▶ _Task item_: Copy the data that follows, character for character, minus the pictures.

▶ _Source material_:
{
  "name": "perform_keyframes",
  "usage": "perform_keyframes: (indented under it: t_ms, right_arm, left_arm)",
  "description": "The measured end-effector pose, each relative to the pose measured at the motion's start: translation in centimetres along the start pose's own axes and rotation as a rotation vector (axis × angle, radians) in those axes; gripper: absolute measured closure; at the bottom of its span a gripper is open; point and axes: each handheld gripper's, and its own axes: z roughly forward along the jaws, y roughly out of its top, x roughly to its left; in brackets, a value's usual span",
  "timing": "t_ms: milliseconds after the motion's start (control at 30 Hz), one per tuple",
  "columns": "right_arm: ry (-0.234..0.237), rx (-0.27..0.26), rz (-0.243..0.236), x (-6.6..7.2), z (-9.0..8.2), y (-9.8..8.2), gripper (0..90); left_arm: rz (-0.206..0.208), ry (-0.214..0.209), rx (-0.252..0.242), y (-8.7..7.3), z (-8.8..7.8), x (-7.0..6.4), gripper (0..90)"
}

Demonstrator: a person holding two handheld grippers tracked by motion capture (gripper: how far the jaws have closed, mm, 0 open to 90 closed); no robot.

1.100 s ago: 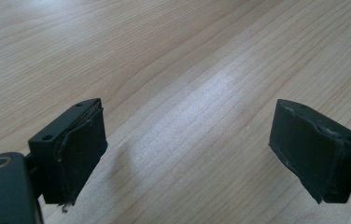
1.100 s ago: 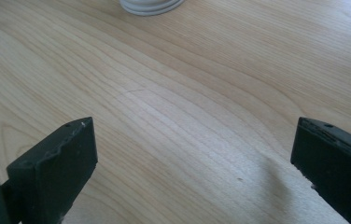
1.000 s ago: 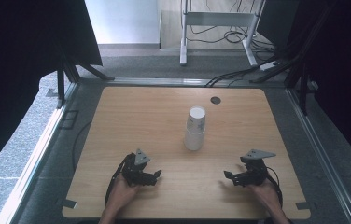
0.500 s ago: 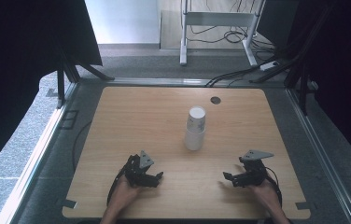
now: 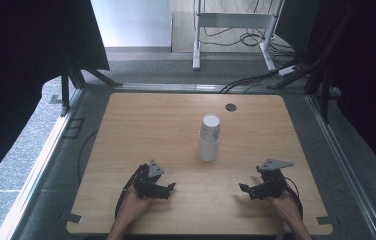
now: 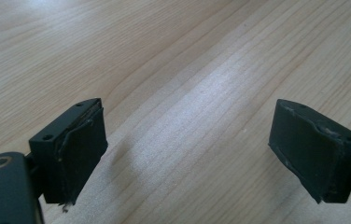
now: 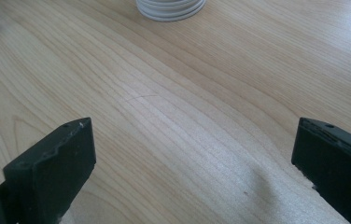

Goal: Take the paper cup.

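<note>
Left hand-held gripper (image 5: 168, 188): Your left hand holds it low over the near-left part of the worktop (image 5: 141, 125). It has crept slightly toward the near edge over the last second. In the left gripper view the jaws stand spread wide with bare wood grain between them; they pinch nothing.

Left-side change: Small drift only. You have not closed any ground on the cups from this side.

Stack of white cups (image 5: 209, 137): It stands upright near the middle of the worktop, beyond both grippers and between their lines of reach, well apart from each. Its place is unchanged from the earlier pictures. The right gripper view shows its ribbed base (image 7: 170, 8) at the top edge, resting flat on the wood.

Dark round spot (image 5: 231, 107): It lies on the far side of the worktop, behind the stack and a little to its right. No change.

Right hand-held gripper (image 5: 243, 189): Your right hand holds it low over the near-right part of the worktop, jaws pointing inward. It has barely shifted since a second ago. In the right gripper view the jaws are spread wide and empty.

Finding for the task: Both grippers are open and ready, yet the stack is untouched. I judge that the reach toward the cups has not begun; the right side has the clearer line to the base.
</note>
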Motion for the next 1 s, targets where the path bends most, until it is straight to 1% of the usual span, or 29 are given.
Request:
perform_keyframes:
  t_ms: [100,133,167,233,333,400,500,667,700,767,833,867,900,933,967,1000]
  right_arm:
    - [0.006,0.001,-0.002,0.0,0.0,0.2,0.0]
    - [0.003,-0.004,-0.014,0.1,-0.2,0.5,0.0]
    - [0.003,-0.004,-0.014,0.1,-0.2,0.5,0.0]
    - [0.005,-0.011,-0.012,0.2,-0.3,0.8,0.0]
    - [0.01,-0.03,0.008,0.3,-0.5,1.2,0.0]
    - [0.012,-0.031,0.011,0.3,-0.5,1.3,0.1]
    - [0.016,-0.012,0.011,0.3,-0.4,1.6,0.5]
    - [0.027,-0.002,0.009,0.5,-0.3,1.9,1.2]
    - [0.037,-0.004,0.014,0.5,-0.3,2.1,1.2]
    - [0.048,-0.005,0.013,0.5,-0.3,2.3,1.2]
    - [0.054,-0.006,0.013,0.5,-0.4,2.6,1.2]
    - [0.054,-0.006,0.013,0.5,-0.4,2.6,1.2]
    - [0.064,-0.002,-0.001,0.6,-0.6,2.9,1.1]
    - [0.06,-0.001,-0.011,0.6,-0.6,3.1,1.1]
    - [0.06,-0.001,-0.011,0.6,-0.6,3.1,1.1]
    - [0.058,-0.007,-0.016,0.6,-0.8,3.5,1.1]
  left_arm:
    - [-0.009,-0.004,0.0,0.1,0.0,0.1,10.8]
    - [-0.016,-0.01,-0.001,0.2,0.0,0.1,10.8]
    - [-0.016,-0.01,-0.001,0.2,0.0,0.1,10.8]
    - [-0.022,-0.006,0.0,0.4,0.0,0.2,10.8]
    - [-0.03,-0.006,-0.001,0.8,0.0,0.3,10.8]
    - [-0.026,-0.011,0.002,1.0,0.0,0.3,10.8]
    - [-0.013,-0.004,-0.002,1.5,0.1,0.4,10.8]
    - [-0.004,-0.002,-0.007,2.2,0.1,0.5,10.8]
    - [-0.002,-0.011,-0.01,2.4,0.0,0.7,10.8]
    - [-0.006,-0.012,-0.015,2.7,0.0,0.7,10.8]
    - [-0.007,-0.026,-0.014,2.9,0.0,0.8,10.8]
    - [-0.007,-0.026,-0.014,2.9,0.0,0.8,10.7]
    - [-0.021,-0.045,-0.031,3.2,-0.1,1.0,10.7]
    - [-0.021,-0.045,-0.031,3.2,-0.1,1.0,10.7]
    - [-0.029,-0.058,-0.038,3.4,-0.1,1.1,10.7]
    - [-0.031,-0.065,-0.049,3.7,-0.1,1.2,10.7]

▶ _Your response_:
{
  "name": "perform_keyframes",
  "usage": "perform_keyframes: (indented under it: t_ms, right_arm, left_arm)",
  "description": "The measured end-effector pose, each relative to the pose measured at the motion's start: translation in centimetres along the start pose's own axes and rotation as a rotation vector (axis × angle, radians) in those axes; gripper: absolute measured closure; at the bottom of its span a gripper is open; point and axes: each handheld gripper's, and its own axes: z roughly forward along the jaws, y roughly out of its top, x roughly to its left; in brackets, a value's usual span",
  "timing": "t_ms: milliseconds after the motion's start (control at 30 Hz), one per tuple",
  "columns": "right_arm: ry (-0.234..0.237), rx (-0.27..0.26), rz (-0.243..0.236), x (-6.6..7.2), z (-9.0..8.2), y (-9.8..8.2), gripper (0..90); left_arm: rz (-0.206..0.208), ry (-0.214..0.209), rx (-0.252..0.242), y (-8.7..7.3), z (-8.8..7.8), x (-7.0..6.4), gripper (0..90)"
}

Demonstrator: a person holding two handheld grippers tracked by motion capture (gripper: how far the jaws have closed, mm, 0 open to 90 closed); no robot.

1.100 s ago: 
1.100 s ago: 
1.000 s ago: 
0.500 s ago: 
now: 
now: 
now: 

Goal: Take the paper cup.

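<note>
Left hand-held gripper (image 5: 168, 188): Your left hand holds it low over the near-left part of the worktop (image 5: 141, 125). It has crept slightly toward the near edge over the last second. In the left gripper view the jaws stand spread wide with bare wood grain between them; they pinch nothing.

Left-side change: Small drift only. You have not closed any ground on the cups from this side.

Stack of white cups (image 5: 209, 137): It stands upright near the middle of the worktop, beyond both grippers and between their lines of reach, well apart from each. Its place is unchanged from the earlier pictures. The right gripper view shows its ribbed base (image 7: 170, 8) at the top edge, resting flat on the wood.

Dark round spot (image 5: 231, 107): It lies on the far side of the worktop, behind the stack and a little to its right. No change.

Right hand-held gripper (image 5: 243, 189): Your right hand holds it low over the near-right part of the worktop, jaws pointing inward. It has barely shifted since a second ago. In the right gripper view the jaws are spread wide and empty.

Finding for the task: Both grippers are open and ready, yet the stack is untouched. I judge that the reach toward the cups has not begun; the right side has the clearer line to the base.
</note>
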Motion for the next 1 s, targets where the path bends most, until it is straight to 1% of the usual span, or 29 are given.
Request:
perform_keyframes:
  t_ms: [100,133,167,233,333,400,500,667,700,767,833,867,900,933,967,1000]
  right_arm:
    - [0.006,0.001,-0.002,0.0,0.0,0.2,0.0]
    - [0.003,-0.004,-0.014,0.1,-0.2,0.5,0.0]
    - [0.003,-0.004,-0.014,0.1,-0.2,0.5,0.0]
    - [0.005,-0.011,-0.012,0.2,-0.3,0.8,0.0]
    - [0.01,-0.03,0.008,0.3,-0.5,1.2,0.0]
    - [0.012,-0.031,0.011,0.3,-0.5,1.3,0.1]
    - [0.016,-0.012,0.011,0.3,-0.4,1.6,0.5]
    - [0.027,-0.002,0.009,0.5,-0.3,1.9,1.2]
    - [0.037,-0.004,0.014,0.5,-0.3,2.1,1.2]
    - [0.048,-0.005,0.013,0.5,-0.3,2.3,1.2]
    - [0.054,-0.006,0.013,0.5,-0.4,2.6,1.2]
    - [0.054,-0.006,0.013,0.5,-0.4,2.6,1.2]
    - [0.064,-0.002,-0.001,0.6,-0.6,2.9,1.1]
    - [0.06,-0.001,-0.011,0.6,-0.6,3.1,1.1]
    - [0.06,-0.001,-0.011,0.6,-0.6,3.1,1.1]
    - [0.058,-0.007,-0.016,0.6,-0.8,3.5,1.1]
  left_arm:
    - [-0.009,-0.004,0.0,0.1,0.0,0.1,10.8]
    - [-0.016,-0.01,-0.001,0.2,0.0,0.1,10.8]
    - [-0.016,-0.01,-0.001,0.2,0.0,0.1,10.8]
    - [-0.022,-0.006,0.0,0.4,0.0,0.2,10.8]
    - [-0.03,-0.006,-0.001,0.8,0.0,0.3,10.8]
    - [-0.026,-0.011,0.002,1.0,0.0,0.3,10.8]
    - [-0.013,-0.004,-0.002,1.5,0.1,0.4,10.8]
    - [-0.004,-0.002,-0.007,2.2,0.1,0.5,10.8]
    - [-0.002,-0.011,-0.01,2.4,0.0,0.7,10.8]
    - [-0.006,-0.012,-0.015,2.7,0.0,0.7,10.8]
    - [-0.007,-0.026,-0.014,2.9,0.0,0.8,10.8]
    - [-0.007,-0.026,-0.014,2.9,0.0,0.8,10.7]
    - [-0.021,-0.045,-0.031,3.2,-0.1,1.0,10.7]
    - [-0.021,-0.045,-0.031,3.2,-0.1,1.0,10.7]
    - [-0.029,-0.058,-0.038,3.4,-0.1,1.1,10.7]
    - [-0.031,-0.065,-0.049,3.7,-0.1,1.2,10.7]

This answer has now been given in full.